Die Ausgangslage ist das Bundesverfassungsgericht. Es hat mit Urteil vom 17. Dezember 2014 die bisher im Gesetz enthaltenen Verschonungsregelungen für Betriebsvermögen für verfassungswidrig erklärt. Zwar liege es im Entscheidungsspielraum des Gesetzgebers, kleine und mittlere Unternehmen, die in personaler Verantwortung geführt werden, sprich keine juristischen Personen, zur Sicherung ihres Bestandes und zur Erhaltung der Arbeitsplätze steuerlich zu begünstigen.

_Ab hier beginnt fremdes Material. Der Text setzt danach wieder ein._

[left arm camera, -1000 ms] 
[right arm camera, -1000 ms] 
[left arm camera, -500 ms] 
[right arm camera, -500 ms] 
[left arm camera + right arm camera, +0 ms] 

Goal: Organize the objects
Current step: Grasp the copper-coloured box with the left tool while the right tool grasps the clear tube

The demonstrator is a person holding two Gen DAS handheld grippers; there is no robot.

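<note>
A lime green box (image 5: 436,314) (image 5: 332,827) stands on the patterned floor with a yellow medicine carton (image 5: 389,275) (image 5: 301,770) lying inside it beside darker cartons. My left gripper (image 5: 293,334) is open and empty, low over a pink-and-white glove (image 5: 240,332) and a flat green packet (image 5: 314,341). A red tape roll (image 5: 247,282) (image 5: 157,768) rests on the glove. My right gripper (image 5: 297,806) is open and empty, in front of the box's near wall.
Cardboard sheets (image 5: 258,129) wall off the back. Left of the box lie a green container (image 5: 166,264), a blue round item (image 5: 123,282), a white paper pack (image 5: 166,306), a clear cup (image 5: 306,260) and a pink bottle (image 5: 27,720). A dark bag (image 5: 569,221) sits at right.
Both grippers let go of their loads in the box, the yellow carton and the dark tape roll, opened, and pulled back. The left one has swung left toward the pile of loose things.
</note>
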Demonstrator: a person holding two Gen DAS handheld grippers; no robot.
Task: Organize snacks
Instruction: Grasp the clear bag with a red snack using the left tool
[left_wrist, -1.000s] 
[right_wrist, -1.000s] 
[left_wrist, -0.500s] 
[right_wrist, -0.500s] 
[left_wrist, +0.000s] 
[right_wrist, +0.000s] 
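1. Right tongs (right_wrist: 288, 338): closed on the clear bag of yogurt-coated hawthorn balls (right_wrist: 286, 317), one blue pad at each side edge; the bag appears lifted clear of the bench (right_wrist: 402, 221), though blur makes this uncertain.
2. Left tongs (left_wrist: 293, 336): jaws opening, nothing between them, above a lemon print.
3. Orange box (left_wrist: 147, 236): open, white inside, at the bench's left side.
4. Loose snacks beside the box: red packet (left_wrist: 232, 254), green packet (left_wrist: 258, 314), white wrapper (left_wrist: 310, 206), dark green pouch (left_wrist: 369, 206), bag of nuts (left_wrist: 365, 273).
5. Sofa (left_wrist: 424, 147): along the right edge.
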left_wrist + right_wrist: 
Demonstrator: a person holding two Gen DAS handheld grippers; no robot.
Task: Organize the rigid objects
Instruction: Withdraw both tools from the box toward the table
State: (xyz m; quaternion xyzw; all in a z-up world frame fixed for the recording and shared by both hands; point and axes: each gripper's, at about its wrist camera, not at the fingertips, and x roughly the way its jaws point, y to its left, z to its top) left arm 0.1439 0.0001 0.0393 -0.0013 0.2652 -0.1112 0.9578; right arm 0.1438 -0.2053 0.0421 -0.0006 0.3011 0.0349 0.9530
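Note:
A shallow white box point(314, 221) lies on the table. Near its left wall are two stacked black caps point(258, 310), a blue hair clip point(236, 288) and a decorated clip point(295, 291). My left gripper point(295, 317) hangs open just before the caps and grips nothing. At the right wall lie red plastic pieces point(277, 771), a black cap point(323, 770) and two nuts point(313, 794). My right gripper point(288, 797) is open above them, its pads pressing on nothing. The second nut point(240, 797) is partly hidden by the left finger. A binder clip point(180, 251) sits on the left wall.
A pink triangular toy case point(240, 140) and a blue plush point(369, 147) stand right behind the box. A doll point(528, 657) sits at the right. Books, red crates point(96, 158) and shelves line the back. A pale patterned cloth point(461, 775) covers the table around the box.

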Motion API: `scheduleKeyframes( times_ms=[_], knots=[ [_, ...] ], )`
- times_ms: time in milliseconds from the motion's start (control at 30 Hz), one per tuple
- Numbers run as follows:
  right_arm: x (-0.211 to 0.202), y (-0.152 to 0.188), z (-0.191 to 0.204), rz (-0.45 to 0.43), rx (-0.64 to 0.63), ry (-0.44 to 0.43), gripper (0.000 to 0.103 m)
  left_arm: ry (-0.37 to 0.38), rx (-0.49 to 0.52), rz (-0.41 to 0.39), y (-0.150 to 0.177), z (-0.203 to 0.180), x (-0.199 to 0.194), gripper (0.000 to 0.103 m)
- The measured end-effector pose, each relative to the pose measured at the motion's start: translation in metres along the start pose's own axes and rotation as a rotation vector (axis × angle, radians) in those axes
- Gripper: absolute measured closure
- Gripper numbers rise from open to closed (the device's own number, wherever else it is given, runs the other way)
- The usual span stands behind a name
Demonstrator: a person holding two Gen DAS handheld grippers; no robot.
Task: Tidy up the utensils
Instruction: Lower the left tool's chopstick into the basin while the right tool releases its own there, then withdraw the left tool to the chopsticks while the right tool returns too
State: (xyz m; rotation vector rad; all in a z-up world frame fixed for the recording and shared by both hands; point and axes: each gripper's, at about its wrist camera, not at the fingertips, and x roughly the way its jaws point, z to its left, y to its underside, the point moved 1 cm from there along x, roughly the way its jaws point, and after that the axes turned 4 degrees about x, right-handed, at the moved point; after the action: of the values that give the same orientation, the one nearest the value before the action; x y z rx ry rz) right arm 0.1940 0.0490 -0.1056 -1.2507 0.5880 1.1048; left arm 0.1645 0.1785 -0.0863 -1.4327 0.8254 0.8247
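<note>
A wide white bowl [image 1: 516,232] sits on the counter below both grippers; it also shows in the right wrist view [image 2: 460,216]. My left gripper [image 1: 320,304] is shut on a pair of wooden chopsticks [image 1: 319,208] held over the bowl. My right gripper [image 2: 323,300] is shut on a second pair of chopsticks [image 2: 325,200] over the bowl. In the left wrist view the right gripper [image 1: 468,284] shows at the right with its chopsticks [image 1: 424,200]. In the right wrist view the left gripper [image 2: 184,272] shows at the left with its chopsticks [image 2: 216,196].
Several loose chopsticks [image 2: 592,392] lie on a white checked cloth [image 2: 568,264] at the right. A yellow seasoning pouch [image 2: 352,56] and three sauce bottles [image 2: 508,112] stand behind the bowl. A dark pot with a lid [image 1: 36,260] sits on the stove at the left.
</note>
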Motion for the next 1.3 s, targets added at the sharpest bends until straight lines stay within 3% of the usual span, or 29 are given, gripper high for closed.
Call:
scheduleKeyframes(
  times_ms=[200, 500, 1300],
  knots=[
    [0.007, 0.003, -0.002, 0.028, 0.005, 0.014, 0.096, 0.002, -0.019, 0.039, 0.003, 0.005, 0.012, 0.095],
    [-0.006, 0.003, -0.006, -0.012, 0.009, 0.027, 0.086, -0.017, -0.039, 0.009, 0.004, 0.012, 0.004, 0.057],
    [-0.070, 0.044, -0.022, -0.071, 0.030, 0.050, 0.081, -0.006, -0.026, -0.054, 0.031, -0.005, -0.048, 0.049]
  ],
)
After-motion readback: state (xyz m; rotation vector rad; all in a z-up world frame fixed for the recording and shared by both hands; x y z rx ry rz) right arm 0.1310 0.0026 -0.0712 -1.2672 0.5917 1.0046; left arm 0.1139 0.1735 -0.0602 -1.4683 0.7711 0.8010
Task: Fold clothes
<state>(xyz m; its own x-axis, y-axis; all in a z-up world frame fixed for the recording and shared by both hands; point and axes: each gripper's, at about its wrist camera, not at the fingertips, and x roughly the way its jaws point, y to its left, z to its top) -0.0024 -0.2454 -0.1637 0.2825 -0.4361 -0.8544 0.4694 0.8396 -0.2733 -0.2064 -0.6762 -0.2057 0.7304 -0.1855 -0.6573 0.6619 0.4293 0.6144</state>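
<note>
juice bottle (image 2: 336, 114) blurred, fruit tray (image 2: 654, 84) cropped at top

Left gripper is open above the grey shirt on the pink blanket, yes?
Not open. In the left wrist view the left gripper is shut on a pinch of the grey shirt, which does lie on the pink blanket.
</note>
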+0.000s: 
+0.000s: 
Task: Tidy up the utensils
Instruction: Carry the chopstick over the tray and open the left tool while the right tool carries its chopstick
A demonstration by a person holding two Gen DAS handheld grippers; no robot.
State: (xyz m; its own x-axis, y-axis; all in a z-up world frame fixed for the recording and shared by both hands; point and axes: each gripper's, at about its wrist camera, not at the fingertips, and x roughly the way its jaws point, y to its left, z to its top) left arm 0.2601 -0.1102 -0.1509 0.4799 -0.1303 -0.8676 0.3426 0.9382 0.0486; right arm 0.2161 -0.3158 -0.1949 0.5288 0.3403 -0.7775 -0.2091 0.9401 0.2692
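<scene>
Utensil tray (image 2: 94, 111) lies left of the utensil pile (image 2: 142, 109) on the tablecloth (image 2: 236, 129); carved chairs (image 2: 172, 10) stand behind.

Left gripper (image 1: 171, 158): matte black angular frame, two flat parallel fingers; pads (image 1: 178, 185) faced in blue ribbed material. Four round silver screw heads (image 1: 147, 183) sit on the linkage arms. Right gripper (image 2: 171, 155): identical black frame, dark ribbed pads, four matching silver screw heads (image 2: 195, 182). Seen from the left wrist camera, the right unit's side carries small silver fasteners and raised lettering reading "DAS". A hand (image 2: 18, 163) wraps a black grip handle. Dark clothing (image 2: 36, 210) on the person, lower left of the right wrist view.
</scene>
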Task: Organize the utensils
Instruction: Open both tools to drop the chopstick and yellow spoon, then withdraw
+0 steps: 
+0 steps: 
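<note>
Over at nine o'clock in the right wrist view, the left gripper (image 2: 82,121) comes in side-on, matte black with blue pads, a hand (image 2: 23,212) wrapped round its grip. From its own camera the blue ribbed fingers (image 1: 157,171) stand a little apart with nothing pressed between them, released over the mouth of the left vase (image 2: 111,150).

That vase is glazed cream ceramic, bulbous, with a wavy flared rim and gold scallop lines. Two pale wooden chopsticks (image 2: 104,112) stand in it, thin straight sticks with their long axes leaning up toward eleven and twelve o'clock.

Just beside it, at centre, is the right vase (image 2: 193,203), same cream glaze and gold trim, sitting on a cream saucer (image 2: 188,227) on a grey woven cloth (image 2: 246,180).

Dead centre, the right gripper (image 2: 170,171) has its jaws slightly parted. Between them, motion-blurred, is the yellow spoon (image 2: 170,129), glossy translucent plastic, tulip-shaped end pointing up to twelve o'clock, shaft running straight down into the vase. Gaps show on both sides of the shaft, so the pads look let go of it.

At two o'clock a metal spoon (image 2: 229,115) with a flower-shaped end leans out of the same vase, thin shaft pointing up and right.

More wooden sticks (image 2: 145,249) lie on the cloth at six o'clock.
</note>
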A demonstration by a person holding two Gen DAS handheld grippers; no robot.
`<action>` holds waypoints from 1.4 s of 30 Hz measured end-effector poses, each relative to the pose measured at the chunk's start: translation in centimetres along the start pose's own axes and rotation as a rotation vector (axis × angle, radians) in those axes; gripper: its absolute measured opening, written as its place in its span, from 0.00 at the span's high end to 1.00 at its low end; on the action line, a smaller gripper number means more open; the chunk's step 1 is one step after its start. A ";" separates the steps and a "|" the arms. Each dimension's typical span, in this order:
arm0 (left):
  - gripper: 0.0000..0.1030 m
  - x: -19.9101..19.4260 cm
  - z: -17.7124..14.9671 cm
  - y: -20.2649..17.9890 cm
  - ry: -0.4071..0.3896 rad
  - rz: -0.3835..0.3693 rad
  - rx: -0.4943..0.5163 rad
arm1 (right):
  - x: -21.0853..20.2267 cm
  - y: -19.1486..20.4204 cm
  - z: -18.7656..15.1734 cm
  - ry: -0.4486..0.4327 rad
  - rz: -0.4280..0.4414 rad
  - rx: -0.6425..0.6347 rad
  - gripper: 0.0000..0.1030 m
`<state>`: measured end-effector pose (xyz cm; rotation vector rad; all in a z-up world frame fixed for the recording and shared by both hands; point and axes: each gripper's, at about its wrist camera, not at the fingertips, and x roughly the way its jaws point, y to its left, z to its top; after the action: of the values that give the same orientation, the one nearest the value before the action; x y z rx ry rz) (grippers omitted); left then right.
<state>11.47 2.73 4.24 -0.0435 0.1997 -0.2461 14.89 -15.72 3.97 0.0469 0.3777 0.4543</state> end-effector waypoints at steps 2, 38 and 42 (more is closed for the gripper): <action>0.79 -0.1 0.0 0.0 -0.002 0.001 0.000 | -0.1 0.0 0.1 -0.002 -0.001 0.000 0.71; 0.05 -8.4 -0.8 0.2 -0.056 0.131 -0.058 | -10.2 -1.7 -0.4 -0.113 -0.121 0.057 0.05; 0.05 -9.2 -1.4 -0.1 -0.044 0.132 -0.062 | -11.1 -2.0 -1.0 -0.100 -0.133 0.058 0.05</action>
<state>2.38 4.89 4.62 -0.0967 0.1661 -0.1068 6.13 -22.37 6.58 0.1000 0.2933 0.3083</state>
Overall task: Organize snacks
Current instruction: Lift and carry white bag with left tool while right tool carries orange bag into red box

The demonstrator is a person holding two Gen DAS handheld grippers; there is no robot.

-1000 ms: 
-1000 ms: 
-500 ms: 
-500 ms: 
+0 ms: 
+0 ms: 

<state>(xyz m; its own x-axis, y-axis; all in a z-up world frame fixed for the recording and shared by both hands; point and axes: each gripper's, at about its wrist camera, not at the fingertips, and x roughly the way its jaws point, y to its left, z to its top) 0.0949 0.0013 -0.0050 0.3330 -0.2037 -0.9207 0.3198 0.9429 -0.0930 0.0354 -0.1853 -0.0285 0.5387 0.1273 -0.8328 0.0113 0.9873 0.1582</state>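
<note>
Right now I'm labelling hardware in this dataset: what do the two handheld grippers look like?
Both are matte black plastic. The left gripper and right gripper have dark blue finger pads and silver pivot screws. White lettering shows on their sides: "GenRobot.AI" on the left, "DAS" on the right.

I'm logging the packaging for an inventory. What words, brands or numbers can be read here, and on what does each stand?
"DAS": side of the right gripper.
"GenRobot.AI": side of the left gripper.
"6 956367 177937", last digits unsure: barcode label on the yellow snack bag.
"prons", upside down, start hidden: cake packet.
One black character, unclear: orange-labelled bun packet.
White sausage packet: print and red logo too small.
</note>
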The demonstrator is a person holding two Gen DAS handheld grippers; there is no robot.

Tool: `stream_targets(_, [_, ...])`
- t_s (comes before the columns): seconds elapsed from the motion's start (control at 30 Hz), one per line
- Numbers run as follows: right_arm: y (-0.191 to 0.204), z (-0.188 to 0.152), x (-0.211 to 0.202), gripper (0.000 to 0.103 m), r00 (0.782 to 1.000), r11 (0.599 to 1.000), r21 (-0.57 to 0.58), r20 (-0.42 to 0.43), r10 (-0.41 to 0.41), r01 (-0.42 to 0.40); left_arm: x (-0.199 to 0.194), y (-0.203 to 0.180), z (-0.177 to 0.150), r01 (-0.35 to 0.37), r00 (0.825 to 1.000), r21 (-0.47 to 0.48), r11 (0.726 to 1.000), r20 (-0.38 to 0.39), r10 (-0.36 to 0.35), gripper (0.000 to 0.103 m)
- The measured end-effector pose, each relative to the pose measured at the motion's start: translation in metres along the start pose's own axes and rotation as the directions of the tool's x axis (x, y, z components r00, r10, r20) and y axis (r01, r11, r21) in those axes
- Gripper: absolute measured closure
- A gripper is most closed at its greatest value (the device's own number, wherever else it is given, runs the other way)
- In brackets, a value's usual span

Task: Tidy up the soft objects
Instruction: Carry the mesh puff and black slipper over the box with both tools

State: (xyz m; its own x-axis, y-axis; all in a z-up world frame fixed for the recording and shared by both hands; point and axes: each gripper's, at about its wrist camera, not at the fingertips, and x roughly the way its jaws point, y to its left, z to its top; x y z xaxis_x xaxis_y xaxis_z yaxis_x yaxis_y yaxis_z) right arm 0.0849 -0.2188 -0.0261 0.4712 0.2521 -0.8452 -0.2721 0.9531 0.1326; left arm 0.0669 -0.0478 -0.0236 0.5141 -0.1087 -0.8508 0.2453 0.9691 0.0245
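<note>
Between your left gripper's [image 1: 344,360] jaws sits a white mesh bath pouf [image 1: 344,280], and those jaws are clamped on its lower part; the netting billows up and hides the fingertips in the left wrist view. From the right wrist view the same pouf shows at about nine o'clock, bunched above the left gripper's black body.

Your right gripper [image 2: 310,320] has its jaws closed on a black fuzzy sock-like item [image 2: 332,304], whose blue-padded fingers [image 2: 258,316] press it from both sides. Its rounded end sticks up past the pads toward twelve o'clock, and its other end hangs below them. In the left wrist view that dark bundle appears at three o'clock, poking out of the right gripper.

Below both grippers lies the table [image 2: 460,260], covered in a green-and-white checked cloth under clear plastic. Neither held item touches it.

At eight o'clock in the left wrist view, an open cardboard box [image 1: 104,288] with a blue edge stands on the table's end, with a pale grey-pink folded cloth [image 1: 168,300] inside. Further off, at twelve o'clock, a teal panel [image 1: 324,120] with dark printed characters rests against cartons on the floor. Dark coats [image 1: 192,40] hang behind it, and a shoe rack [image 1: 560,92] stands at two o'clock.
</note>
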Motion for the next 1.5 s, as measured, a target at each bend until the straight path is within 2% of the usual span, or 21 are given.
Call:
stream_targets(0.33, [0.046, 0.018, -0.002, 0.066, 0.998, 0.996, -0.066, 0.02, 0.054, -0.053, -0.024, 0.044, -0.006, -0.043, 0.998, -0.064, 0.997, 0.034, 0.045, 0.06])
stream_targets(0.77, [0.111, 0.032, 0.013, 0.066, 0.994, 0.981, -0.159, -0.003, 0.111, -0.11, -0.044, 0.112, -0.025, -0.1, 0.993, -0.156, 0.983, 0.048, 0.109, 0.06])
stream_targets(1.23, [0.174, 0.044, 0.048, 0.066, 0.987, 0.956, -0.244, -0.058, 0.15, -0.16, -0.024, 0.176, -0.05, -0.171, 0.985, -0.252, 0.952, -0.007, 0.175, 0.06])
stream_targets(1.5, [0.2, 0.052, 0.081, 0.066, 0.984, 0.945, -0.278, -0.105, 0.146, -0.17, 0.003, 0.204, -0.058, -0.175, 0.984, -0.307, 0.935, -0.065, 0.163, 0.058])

Die Privilegierung betrieblichen Vermögens sei jedoch unverhältnismäßig, soweit sie über den Bereich kleiner und mittlerer Unternehmen hinausgreife, ohne eine Bedürfnisprüfung vorzusehen.
Ebenfalls unverhältnismäßig sei die Freistellung von Betrieben mit bis zu 20 Beschäftigten von der Einhaltung einer Mindestlohnsumme und die Verschonung betrieblichen Vermögens mit einem Verwaltungsvermögensanteil von bis zu 50 %.
Es gibt einen Vorschlag von Bundesfinanzminister Schäuble, der jetzt überarbeitet wurde. Ich möchte kurz erwähnen: Die Freigrenze von 26 Millionen Euro ist möglich, wenn Wirtschaftsgüter mindestens zu 50 % dem Betriebszweck dienen; bei Familienunternehmen von 52 Millionen Euro. Das Privatvermögen kann gegebenenfalls zur Hälfte zur Begleichung der Steuerschuld herangezogen werden. Begünstigtes Betriebsvermögen kann zu 85 % bei fünf Jahren Behaltensfrist oder zu 100 % bei sieben Jahren Behaltensfrist verschont werden. Es geht um Mindestlohnsummen, Verschonungsabschläge, Bedürfnisprüfungen usw. usf. Es wirkt auf mich sehr kom
Was fordert der Antrag der Linksfraktion in der Sache? – Die Streichung aller steuersenkenden Sonderausnahmen, also die Behandlung ererbten Betriebsvermögens wie anderes Vermögen, zum Beispiel Aktienfonds. Die Forderung der Linksfraktion geht damit weit über die Vorgaben des Bundesverfassungsgerichts hinaus.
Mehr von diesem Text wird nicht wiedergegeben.